During the stressful period in which I am slogging, I have found my dreams to be unreasonably detailed. Not clever or smart, but loaded with data. I might be traveling down a quiet road and find myself without warning in a rural neighborhood; the neighborhood is fully populated with people and their dogs, and I'm invited to have a look at someone's vast library (of course I can read none of the titles but the books are in all kinds of colors and conditions). Or I am trying to ride the subway along with enough people to make up the cast of Ghandi, and every grotty detail is visible but not the stations or where we're going.

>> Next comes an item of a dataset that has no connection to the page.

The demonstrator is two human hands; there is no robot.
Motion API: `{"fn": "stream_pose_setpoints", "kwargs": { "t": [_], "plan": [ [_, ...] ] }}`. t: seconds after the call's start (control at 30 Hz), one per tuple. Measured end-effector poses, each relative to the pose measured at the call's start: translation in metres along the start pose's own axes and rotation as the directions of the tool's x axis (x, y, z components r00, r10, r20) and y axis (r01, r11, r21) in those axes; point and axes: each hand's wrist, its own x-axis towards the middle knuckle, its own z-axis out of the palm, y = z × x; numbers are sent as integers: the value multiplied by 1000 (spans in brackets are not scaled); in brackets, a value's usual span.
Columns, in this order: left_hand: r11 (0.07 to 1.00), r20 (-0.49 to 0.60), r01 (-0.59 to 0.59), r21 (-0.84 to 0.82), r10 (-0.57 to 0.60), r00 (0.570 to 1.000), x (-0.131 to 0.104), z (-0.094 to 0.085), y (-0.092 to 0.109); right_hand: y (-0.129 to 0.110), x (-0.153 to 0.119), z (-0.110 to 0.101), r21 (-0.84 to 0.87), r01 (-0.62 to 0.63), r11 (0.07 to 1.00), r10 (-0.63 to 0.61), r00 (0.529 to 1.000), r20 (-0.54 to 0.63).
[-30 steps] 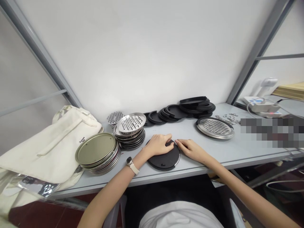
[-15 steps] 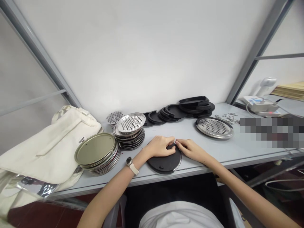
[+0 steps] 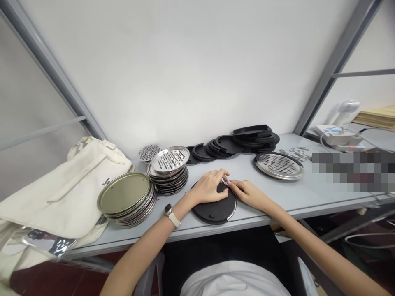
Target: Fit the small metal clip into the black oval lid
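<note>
A round black disc (image 3: 212,210) with a strip of shiny metal along its right rim lies near the table's front edge. My left hand (image 3: 210,187) rests over its far left part, the thumb on its face and the other fingers bent past the far edge, holding it. At the disc's upper right edge, the fingertips of my right hand (image 3: 248,193) are pinched together on a small metal clip (image 3: 226,183), mostly hidden by the fingers. The left index finger bends down close beside those fingertips.
Left of my hands stand a stack of olive-topped round plates (image 3: 123,195) and a stack of round metal graters (image 3: 170,162). Black discs (image 3: 228,144) are piled along the wall. At right lie a black-edged grater (image 3: 279,165) and loose metal clips (image 3: 298,153). A cream bag (image 3: 61,185) covers the left end.
My left fingers have lifted and bent more over the disc's far edge, showing more of the metal clip. The right hand stays at the same edge; the disc has shifted very slightly.
</note>
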Motion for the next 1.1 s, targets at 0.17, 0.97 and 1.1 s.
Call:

Why do we go through all these mental gymnastics anyway, when all we want is rest? These days most scientists from which I've heard think that the purpose of dreaming has to do with learning and memory, a way of sorting out the data. It's possible, but my dreams seldom deal with anything in my life at present. I dream about commuting more that you'd think possible, and I haven't had to do that in years. Still, who really knows?
Compounding the riddle of dreaming is that we smarty-pants humans are not the only ones who do it. We know for certain that dogs dream, always running with li'l paws or boofing out barks in their sleep. It's really cute. Less cute is that, according to a piece in the Smithsonian, lots of animals are dreaming:
Young jumping spiders dangle by a thread through the night, in a box, in a lab. Every so often, their legs curl and their spinnerets twitch—and the retinas of their eyes, visible through their translucent exoskeletons, shift back and forth.“What these spiders are doing seems to be resembling—very closely—REM sleep,” says Daniela Rößler, a behavioral ecologist at the University of Konstanz in Germany.
I feel worse for knowing that spiders dream. ABOUT WHAT?
The article does note that we still don't know dreaming is about, whether we're man, dog, bug, or eucalyptus plant. (NB: Nothing about dreaming vegetables in that article.) It's mysterious, and it wears me out.
Dreaming is work, you know - there I am in a comfortable bed, the next thing you know I have to build a go-kart with my ex-landlord. I want a dream of me watching myself sleep.
Right on, sleepy brother.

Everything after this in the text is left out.